**Task statement**.
Scan the entries below and extract each line with the word "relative" in it.

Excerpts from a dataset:

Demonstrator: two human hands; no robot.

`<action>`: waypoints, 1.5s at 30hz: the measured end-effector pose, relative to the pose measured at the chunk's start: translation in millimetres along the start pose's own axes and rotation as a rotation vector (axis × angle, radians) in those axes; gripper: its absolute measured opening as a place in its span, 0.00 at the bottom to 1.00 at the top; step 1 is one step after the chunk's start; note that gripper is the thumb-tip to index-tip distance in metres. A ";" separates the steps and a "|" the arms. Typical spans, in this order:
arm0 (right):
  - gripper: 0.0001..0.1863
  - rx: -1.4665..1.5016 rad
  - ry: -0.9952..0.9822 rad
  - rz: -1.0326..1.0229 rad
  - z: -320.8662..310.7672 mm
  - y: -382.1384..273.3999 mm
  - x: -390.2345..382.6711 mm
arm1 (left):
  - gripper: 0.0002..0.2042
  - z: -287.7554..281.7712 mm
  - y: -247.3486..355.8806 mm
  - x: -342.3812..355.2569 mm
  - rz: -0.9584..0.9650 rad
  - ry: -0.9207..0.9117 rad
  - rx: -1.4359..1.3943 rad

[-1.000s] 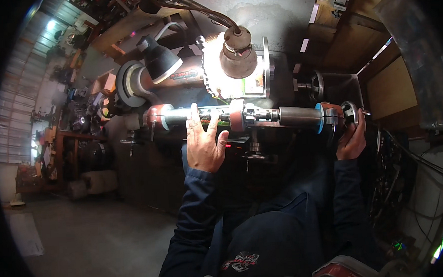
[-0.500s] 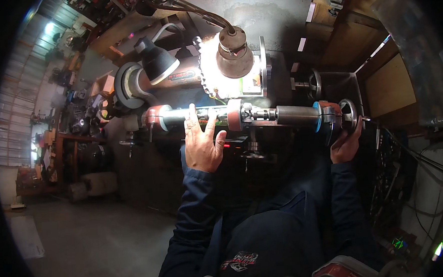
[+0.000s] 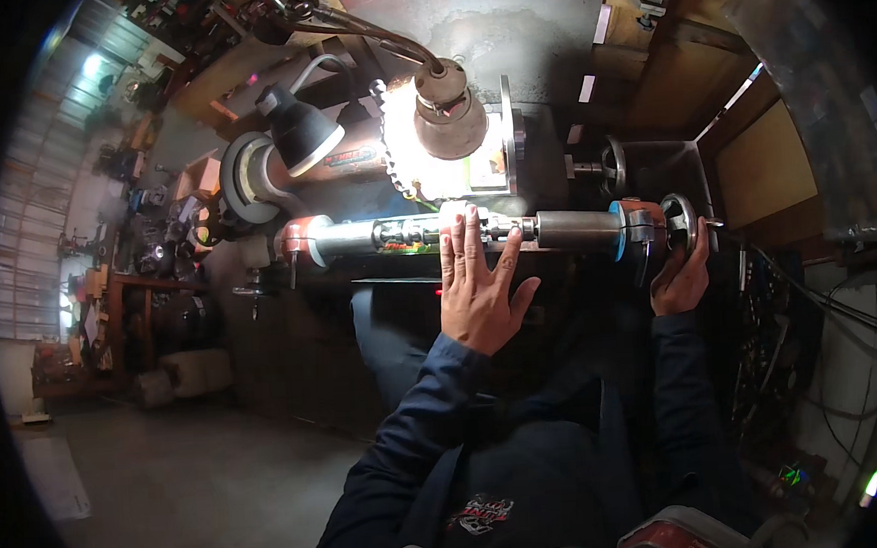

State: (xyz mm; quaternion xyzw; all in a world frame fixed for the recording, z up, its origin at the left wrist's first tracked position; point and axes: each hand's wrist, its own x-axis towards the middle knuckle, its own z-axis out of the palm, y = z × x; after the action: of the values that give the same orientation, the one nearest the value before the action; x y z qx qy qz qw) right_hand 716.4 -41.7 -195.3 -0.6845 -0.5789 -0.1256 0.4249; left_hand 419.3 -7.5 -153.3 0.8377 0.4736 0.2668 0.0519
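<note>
A long steel bar assembly point(image 3: 580, 228) lies across the machine in front of me, with slimmer stepped metal parts near its middle. My left hand point(image 3: 481, 297) rests on the red middle collar point(image 3: 449, 210), fingers stretched out and thumb spread. The fingers hide most of that collar. At the right end, my right hand point(image 3: 683, 283) has its fingers curled round the rim of a metal handwheel point(image 3: 691, 211); its grip is partly shadowed. Red clamps hold the bar at both ends, the left clamp point(image 3: 300, 241) and the right clamp point(image 3: 644, 225).
A lit lamp point(image 3: 451, 124) hangs close behind the bar, and a black lamp point(image 3: 297, 131) stands to its left. Behind them is a round grey wheel point(image 3: 246, 180). A second handwheel point(image 3: 613, 166) sits back right. Cluttered shelving point(image 3: 124, 320) lines the left.
My left hand has slid right along the bar, from the left section onto the middle collar. My right hand stays at the handwheel. The view has shifted slightly.
</note>
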 end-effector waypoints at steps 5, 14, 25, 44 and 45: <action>0.27 -0.035 0.083 -0.041 12.1 9.7 -12.9 | 0.28 -0.1 -1.1 0.5 -0.001 -0.021 0.077; 0.35 0.139 0.106 0.102 37.3 47.2 -55.1 | 0.26 -2.0 3.8 2.5 -0.024 -0.042 0.115; 0.34 0.203 0.034 0.082 27.7 42.6 -54.0 | 0.25 2.4 12.2 6.4 -0.077 -0.022 0.179; 0.19 0.013 -0.138 0.005 -11.9 -11.0 46.0 | 0.10 -44.8 -73.8 -21.1 -0.030 0.558 -0.026; 0.19 0.027 -0.120 0.003 -10.6 -13.2 45.3 | 0.18 -49.9 -76.7 -22.9 -0.107 0.471 0.030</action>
State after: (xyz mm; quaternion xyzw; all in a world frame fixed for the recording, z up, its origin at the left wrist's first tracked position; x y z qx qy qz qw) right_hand 721.4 -18.7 -153.1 -0.6859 -0.6037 -0.0758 0.3991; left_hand 326.5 7.3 -145.9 0.7269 0.5203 0.4445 -0.0582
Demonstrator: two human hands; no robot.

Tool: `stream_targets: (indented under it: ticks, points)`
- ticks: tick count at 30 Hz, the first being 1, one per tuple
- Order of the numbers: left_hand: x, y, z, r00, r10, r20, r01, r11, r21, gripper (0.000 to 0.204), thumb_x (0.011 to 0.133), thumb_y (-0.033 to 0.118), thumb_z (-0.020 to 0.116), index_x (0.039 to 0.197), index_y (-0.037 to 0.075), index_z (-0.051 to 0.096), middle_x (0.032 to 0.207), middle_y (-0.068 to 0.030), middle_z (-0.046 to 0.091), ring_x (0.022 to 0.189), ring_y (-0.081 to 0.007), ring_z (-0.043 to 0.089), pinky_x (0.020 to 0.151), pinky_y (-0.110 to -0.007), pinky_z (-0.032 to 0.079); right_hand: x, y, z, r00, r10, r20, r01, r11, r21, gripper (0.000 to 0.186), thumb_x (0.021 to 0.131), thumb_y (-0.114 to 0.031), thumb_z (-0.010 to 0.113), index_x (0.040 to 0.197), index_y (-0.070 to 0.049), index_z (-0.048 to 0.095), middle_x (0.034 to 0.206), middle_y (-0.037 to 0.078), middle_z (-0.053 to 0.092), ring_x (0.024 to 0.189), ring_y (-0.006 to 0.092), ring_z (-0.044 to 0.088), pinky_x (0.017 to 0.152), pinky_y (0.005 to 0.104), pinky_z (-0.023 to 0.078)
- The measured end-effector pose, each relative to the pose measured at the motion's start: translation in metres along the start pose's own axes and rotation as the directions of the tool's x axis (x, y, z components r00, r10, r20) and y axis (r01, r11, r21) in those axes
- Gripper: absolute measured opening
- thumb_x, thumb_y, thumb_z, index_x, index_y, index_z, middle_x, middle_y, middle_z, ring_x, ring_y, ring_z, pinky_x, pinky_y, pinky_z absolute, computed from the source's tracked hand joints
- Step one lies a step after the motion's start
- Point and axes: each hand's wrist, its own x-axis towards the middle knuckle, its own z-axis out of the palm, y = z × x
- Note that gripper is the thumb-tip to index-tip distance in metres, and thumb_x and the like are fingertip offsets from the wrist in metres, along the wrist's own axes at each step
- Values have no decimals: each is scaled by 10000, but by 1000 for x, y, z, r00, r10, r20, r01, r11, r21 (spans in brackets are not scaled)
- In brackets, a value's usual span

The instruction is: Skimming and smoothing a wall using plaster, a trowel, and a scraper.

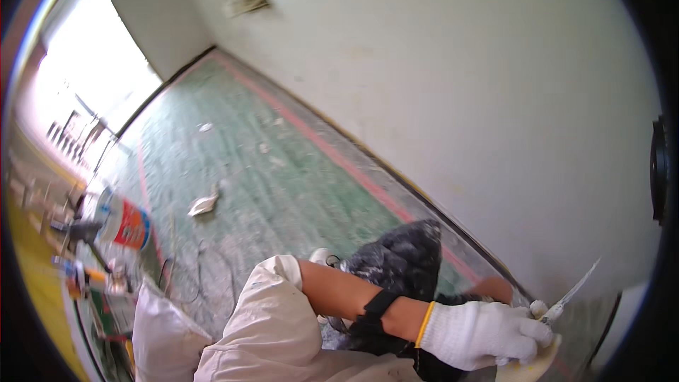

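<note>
My left hand (481,332), in a white knit glove with a yellow cuff edge, reaches across to the lower right. Its fingers are bent round a thin, pointed tool (576,290) smeared white, which looks like a putty knife seen edge-on. The tool slants up toward the pale wall (481,99), close to its foot. Below the fingers is a cream-coloured piece (541,366) with a curved edge; its kind is unclear. A black strap (380,311) circles my left wrist. Beyond the forearm shows a patch of bare skin (493,288). My right hand cannot be made out.
A dark, mottled bulk (399,258) lies beyond my forearm, beside a white shoe (320,256). A green sheet (233,141) with pink edge bands covers the floor, with a crumpled scrap (204,204) on it. Left stands a bucket (126,221) near a white sack (166,336).
</note>
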Motion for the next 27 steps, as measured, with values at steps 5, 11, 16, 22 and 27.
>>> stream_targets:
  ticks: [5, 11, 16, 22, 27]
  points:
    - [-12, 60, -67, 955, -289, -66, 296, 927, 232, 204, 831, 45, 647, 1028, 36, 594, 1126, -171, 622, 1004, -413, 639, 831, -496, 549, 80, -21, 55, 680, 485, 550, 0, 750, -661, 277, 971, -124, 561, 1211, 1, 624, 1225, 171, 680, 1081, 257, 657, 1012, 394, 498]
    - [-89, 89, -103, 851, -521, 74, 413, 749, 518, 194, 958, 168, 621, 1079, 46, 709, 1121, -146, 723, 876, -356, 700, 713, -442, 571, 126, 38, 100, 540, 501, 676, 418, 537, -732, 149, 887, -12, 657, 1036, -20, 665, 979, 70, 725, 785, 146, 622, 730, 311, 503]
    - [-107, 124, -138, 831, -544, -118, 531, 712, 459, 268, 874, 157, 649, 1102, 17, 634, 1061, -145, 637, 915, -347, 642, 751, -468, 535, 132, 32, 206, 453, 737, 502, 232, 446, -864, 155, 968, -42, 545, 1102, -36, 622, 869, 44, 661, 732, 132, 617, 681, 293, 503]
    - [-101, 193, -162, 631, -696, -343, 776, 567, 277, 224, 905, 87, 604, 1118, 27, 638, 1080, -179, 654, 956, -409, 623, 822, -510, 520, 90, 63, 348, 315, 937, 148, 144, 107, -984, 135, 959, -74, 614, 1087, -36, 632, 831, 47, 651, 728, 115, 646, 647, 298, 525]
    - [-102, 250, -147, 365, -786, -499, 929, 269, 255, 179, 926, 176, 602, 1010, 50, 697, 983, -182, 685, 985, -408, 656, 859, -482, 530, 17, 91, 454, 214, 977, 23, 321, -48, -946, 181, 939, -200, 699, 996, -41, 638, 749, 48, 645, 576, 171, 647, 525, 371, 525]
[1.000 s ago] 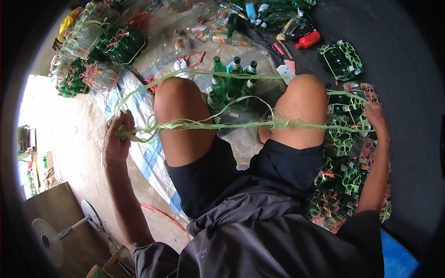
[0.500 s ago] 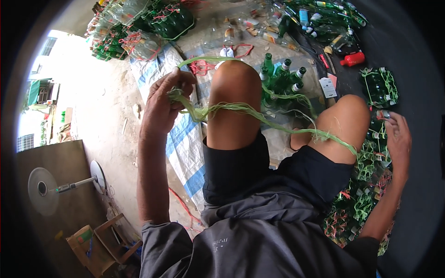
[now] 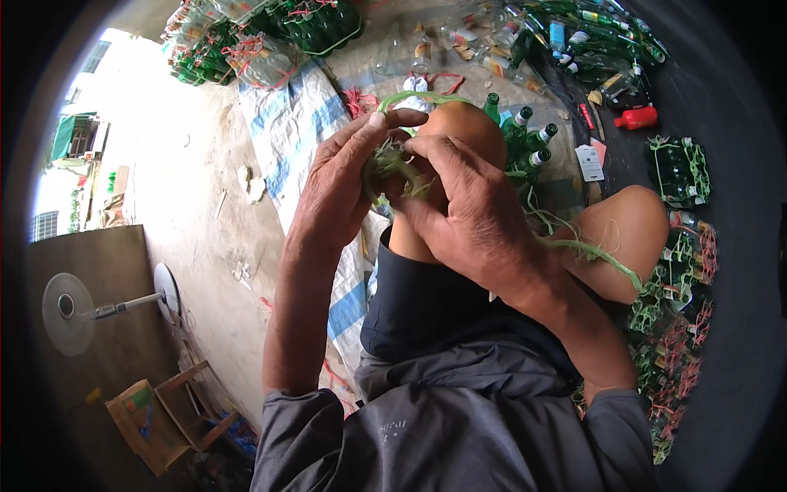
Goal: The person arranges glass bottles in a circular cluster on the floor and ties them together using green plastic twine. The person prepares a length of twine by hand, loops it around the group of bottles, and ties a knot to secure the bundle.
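Observation:
Above my left knee, my left hand [image 3: 332,184] is closed round a bunched length of green plastic twine [image 3: 392,174]. My right hand [image 3: 484,209] meets it there, its thumb and fingers pinching the same bunch; its fingertips are partly hidden. One strand loops over the knee, and another stretch of green twine [image 3: 602,252] lies across my right thigh. Just beyond my knees, several green glass bottles [image 3: 537,141] stand upright together, partly hidden by the left knee and right hand.
A blue-and-white striped sheet [image 3: 348,316] covers part of the floor. Tied bottle bundles [image 3: 676,168] line the right side, and others [image 3: 266,61] are stacked at far left. Loose bottles [image 3: 602,57] lie at far right near a red bottle [image 3: 635,118]. A fan [image 3: 70,310] is at left.
My right hand has come from the bottles at far right across to my left hand and now grips the twine. The left hand keeps its hold; the whole view has shifted slightly.

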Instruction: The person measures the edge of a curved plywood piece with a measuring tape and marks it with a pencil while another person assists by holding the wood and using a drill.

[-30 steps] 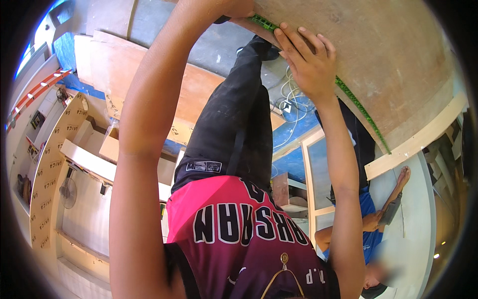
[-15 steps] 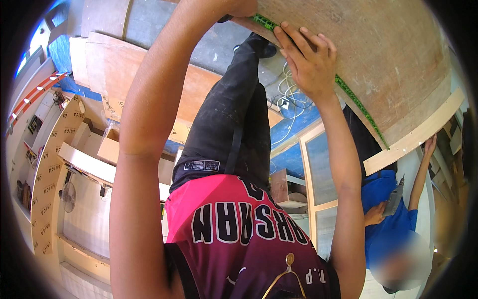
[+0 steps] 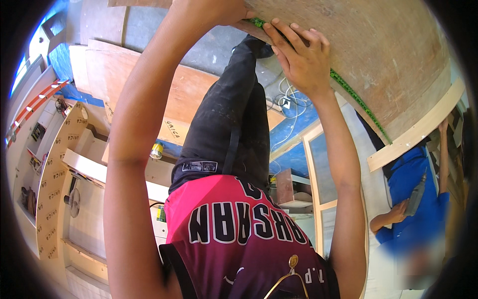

**Result of this task**.
`<action>`: waypoints, 1.5s at 30hz: the measured end-effector pose, relative to the pose measured at the chunk's start: translation in millimetres along the start pose's own axes and rotation as a rotation vector (axis × angle, radians) in those axes; gripper: its absolute measured opening as a place in its span, 0.00 at the bottom to 1.00 at the top; step 1 is one step after the chunk's start; note that gripper is the thumb-tip to index-tip distance in metres. A ";" separates the steps and a "|" the arms. Typical spans, in this order:
- The measured end-effector pose, each relative to the pose measured at the motion's start: translation in metres along the start pose's own axes and rotation as the directions of the tool's x axis (x, y, z components r00, r10, r20) and y axis (r01, r11, r21) in those axes

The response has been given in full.